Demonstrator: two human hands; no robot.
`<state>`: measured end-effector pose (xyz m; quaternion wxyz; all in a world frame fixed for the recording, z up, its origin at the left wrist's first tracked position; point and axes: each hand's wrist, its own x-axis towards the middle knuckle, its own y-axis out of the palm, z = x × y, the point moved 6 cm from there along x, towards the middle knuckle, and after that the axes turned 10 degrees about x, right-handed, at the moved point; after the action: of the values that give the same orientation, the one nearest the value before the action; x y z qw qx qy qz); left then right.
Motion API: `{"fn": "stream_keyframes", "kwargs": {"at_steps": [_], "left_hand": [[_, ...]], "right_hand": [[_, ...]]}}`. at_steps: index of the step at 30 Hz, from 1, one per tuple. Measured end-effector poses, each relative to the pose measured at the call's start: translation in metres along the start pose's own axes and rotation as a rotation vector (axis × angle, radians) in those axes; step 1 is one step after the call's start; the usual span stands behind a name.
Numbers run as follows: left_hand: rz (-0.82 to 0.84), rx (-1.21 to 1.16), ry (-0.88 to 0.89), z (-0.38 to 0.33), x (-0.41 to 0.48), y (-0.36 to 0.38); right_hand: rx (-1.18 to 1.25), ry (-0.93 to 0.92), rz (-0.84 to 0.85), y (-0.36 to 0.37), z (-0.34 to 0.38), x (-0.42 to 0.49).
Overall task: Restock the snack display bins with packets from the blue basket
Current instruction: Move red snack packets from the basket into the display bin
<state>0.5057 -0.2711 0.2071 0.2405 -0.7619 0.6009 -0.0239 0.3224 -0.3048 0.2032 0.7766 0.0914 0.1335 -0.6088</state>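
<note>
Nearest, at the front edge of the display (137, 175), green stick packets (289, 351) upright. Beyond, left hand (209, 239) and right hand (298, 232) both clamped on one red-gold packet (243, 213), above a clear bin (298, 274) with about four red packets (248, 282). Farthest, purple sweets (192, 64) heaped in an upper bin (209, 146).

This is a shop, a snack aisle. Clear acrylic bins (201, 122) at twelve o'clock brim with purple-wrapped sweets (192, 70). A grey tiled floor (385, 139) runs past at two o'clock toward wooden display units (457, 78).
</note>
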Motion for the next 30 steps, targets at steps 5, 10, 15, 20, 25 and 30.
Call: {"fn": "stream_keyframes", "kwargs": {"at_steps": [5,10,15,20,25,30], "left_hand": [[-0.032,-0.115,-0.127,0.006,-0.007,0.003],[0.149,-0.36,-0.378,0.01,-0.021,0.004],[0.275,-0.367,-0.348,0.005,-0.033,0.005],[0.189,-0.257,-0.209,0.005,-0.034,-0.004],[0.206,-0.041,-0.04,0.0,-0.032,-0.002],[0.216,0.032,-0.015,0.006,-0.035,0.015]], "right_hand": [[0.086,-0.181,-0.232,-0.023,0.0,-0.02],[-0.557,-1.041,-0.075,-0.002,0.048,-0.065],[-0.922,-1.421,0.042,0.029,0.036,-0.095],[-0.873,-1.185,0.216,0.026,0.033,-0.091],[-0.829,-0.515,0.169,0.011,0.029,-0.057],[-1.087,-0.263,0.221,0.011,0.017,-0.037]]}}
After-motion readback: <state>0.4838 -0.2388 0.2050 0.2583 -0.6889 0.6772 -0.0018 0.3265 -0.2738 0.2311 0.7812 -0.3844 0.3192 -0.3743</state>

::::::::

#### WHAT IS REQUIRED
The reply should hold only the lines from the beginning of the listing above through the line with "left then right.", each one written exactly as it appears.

#### ANSWER TO THE EXERCISE
Demonstrator: two human hands; no robot.
`<state>`: measured end-effector pose (xyz m; quaternion wxyz; all in a world frame fixed for the recording, z up, its origin at the left wrist's first tracked position; point and axes: each hand's wrist, its own x-axis towards the middle knuckle, its own y-axis out of the palm, z = x × y, the point moved 6 cm from there along x, towards the middle knuckle, and after that the axes turned 10 degrees about x, right-handed, at the moved point; after the action: of the values that give the same orientation, the one nearest the value before the action; x y z qw qx qy qz); left then right.

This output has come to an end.